- _Aim of the task_:
In the records below, find the line containing "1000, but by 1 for" and the line containing "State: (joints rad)"; please repeat exactly the lines from one to the other, both included, and nothing more.

- _Records for processing_:
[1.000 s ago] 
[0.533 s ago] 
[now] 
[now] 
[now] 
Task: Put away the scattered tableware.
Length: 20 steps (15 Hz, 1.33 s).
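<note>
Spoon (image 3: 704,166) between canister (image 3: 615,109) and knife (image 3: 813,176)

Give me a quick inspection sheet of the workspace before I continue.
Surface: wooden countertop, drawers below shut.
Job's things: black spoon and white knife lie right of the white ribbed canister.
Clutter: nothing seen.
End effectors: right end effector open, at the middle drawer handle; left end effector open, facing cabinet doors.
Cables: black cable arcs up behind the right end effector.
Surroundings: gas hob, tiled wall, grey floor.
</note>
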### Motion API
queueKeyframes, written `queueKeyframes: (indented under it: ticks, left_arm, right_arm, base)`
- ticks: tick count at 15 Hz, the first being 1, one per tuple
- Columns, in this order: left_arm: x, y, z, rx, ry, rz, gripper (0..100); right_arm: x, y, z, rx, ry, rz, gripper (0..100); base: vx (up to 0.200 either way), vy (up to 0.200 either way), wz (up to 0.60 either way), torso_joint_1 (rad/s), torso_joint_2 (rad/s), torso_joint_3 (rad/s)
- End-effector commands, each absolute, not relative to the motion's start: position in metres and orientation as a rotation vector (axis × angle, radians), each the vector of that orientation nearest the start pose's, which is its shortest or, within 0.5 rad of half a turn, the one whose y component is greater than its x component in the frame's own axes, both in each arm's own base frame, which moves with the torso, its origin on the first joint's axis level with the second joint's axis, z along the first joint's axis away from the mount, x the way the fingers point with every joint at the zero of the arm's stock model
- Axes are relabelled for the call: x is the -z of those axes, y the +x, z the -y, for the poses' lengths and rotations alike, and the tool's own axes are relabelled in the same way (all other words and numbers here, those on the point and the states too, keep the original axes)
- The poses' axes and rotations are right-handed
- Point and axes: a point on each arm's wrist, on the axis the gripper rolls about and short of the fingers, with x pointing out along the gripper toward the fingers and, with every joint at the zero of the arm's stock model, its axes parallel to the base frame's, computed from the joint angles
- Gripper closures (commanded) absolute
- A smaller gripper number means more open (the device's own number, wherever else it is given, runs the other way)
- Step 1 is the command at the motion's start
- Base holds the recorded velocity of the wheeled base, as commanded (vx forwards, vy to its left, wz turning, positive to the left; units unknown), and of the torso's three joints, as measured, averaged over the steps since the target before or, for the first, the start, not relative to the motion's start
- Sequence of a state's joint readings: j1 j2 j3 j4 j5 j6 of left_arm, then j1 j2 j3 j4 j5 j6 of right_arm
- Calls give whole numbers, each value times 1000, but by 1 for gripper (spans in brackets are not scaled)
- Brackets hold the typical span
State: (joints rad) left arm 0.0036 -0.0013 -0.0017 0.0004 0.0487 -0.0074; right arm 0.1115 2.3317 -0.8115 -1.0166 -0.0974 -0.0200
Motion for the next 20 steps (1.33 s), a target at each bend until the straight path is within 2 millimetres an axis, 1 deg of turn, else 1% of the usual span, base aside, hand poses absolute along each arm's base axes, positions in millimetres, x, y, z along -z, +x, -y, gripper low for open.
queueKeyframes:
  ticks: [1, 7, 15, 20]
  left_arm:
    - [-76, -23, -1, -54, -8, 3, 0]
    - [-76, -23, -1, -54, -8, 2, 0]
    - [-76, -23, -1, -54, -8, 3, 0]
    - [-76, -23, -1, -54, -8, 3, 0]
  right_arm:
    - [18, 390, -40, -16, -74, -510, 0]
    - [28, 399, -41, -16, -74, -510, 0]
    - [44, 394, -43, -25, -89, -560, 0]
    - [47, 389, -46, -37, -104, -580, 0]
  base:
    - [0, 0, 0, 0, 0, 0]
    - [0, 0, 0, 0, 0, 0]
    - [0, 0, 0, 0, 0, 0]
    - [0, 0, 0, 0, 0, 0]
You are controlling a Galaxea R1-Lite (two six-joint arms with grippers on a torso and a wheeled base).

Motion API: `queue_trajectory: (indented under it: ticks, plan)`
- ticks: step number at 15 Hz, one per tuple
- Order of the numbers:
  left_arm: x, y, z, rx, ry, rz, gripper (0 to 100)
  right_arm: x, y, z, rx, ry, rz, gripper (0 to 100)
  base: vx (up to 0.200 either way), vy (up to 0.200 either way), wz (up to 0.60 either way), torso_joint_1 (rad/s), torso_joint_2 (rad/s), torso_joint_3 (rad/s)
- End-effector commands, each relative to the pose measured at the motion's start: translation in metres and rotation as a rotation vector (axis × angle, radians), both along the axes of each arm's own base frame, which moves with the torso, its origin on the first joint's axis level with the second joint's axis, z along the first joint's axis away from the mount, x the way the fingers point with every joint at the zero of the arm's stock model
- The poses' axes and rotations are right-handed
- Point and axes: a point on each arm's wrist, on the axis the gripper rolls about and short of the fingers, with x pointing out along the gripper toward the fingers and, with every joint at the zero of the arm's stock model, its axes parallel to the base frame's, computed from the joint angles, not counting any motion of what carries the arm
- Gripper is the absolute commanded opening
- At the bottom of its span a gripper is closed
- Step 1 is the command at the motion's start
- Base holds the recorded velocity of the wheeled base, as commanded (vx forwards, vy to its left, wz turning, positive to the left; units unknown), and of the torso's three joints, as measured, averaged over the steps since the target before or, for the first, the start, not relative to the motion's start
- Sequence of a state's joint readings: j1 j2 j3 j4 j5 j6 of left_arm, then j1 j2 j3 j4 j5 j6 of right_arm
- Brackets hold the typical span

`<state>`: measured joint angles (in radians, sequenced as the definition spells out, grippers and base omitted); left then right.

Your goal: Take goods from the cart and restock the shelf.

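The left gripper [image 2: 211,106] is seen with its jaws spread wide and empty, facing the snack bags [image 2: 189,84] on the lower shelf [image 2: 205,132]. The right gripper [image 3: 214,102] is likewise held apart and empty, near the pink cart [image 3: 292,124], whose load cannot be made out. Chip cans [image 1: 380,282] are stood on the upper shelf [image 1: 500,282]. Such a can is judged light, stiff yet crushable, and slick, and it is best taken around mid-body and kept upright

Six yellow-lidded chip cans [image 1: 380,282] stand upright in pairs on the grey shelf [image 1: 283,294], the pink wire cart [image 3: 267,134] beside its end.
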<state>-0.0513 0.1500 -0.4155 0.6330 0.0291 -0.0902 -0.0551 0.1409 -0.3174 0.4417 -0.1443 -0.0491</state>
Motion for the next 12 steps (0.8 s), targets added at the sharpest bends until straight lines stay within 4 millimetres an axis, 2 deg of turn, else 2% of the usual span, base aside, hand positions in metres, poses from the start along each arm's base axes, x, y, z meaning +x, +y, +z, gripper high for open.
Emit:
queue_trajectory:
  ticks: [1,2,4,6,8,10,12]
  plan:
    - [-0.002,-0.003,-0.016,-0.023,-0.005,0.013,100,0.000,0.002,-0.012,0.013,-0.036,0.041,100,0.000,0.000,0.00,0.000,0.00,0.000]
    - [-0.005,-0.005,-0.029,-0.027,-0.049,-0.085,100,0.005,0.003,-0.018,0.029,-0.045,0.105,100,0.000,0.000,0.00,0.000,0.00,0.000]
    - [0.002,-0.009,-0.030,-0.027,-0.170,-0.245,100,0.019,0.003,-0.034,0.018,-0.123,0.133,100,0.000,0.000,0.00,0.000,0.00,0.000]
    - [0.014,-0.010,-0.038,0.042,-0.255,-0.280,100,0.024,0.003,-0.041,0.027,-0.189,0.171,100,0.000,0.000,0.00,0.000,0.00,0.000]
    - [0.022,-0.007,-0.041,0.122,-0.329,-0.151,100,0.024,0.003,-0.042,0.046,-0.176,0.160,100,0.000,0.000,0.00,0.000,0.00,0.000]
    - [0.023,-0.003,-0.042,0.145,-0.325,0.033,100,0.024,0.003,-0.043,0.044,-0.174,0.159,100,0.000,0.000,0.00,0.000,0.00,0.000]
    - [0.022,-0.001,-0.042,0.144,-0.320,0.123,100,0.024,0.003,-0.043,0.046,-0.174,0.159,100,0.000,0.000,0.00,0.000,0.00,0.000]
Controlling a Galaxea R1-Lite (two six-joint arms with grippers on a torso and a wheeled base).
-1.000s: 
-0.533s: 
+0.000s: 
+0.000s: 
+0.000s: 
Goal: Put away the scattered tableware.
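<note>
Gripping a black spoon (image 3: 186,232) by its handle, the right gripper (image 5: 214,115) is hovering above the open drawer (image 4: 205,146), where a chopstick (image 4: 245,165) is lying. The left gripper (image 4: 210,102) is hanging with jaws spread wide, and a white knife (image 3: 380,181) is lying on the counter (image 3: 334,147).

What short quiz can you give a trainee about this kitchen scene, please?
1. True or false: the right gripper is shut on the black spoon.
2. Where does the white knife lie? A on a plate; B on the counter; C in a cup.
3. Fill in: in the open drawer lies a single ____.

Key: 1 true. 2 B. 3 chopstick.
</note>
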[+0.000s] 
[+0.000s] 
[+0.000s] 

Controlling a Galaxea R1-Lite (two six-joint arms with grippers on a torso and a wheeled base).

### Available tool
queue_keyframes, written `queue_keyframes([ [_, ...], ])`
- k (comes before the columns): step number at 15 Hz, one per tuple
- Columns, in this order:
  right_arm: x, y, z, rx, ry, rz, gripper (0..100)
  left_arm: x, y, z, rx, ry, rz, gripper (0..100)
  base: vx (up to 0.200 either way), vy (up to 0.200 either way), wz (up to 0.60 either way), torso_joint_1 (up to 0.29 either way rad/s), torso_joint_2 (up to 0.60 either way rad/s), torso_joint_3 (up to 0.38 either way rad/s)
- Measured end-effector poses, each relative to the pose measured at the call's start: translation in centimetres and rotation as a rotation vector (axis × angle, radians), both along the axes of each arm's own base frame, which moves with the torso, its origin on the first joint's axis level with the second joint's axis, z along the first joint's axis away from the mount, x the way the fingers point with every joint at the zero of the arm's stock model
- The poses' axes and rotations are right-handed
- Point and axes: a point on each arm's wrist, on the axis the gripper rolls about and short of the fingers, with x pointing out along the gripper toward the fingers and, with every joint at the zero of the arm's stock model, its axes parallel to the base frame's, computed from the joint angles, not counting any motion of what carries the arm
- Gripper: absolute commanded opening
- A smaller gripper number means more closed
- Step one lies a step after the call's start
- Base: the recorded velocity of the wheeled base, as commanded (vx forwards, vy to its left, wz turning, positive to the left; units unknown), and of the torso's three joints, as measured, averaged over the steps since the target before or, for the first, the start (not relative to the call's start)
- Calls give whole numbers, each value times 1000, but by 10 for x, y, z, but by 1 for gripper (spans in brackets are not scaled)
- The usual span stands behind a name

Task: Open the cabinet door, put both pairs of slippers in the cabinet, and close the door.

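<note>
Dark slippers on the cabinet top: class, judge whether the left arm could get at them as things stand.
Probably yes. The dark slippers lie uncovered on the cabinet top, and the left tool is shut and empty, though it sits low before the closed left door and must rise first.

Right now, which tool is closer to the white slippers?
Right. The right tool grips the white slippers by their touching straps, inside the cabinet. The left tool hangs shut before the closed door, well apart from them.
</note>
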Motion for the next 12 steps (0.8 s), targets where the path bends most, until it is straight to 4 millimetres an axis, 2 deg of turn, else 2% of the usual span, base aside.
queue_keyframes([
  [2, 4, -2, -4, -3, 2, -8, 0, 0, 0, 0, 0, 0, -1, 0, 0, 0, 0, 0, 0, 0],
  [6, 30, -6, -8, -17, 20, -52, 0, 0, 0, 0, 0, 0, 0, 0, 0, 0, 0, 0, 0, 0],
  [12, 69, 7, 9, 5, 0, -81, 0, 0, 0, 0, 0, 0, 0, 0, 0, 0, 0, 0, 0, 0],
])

- _Output of the task_:
- Calls give whole numbers, each value times 1000, but by 1 for gripper (spans in brackets are not scaled)
- Brackets hold the typical span
State: (joints rad) left arm 0.0036 -0.0013 -0.0017 0.0004 0.0487 -0.0074; right arm 0.1115 2.3317 -0.8115 -1.0166 -0.0974 -0.0200

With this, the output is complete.